▶ [Your goal] Go through the data below and return each line where the string "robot" appears.

Stored entries

──────

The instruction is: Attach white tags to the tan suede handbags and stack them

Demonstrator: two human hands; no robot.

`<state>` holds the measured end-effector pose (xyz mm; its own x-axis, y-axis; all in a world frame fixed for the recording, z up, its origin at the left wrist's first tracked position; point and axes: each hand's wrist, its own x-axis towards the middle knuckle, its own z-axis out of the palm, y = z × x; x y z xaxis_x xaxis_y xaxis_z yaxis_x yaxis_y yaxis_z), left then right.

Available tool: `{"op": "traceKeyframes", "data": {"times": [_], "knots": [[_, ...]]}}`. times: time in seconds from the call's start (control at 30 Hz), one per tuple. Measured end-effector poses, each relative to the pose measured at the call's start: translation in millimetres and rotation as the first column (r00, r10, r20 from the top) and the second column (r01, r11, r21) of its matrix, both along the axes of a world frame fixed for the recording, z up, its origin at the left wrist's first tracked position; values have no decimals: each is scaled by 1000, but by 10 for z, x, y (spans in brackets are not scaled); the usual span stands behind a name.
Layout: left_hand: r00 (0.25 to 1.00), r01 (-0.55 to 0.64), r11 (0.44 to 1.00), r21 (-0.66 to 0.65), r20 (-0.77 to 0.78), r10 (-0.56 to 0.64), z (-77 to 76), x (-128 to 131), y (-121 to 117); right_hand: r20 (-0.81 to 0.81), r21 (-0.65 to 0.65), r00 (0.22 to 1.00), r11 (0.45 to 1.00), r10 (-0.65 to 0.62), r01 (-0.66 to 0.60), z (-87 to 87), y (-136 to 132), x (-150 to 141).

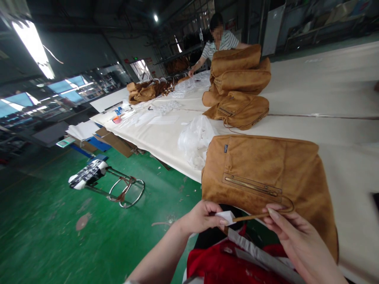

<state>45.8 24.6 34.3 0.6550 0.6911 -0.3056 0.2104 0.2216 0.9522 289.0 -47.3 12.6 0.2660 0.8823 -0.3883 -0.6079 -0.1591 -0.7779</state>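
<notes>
A large brown suede-like bag lies at the near edge of the table, with a zipped pocket on its face. From the zip's end runs a thin brown cord. My right hand pinches this cord between thumb and fingers, close to the bag. My left hand grips a small white piece, paper or foam, at the cord's other end. Whether the white piece is wrapped around the cord or only beside it, I cannot tell.
More brown bags are piled farther along the white table. Crumpled clear plastic lies beside my bag. A co-worker stands behind the pile. A stool rests tipped on the green floor at left.
</notes>
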Motion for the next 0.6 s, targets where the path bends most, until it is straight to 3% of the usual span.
{"op": "traceKeyframes", "data": {"times": [0.3, 0.6], "knots": [[998, 59, 997, -53, 27, -58, -122, -48, 2, -19, -71, 1000, 997, -16, 14, -22, 53, -7], [994, 101, 995, -17, 34, -100, -69, -24, 5, 11, -133, 998, 989, -60, 61, -81, 86, -13]]}}
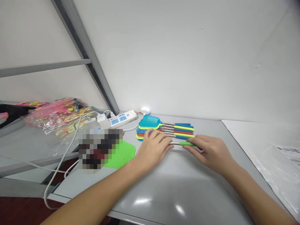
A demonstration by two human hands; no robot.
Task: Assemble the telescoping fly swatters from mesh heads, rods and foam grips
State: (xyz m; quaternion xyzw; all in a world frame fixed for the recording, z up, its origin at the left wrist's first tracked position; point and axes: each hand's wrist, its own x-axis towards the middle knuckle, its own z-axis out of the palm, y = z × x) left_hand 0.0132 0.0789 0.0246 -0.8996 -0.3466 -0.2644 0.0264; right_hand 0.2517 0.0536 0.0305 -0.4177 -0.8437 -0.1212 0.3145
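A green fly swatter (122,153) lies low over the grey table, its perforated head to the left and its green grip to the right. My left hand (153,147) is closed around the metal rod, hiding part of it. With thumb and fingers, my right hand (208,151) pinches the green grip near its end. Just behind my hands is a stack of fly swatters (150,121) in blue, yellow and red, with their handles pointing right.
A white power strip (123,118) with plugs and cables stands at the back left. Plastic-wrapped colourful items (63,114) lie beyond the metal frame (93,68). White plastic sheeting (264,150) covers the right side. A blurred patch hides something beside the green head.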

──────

▶ [Output]
Demonstrator: two human hands; no robot.
A demonstration by two human hands; no robot.

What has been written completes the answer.